I used to hang my damp gym
On October 15th, 2008 Anonymous (not verified) says:
I used to hang my damp gym clothes in my hotter server racks.
Generate electricity
On October 14th, 2008 sampablokuper (not verified) says:
Why not run some Stirling engines and recycle some of the heat back into the supply that powers the servers?
Heating a pool...
On October 14th, 2008 Clark Mills (not verified) says:
Swimming pool heating possibly?
Sysadmin Jacuzzi?
On October 17th, 2008 Anonymous (not verified) says:
Great relaxation in a stressful job. Then all you'd need is a water proof laptop...

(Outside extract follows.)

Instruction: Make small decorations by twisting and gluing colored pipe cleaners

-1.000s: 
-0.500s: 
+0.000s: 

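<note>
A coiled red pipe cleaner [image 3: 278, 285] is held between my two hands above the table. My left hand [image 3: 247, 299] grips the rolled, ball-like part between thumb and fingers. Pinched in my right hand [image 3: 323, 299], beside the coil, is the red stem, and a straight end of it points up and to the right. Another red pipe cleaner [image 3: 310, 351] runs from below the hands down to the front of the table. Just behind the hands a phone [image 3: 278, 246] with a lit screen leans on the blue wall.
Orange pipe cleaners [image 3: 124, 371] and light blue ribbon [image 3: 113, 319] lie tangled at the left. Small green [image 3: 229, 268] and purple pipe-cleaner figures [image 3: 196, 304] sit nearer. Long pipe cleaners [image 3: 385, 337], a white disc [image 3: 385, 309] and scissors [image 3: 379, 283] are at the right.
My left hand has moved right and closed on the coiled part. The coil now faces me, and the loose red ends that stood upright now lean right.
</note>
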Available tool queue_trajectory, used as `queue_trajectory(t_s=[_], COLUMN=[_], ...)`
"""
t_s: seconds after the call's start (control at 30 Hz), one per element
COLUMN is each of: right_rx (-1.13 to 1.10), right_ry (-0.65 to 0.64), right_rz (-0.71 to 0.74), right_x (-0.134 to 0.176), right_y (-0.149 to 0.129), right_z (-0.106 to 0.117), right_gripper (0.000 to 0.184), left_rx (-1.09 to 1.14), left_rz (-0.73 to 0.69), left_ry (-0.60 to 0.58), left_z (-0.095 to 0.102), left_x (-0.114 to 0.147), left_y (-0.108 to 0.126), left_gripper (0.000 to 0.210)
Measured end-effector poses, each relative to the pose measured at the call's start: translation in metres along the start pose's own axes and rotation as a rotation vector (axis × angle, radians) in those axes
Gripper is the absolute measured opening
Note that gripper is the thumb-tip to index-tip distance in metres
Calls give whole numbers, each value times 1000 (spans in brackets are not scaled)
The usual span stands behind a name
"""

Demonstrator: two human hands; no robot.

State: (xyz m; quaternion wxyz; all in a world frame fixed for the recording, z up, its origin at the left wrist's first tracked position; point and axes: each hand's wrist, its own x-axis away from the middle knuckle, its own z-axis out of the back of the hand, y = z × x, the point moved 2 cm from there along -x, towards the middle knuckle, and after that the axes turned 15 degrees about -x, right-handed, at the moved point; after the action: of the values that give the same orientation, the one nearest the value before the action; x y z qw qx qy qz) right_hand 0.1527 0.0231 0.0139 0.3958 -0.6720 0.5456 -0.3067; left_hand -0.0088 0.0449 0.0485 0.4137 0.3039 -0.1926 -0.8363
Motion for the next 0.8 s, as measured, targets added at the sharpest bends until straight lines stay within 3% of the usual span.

http://www.computerworld.com/
On October 14th, 2008 Anonymous (not verified) says:
http://www.computerworld.com/action/article.do?command=viewArticleBasic&articleId=9076518
NB - I work at IBM but was not involved in this project.
Heating Meal
On October 14th, 2008 Ebrahim (not verified) says:
Some day one of my friends heated his launch on charger of my laptop. I though servers may be used for that purpose too.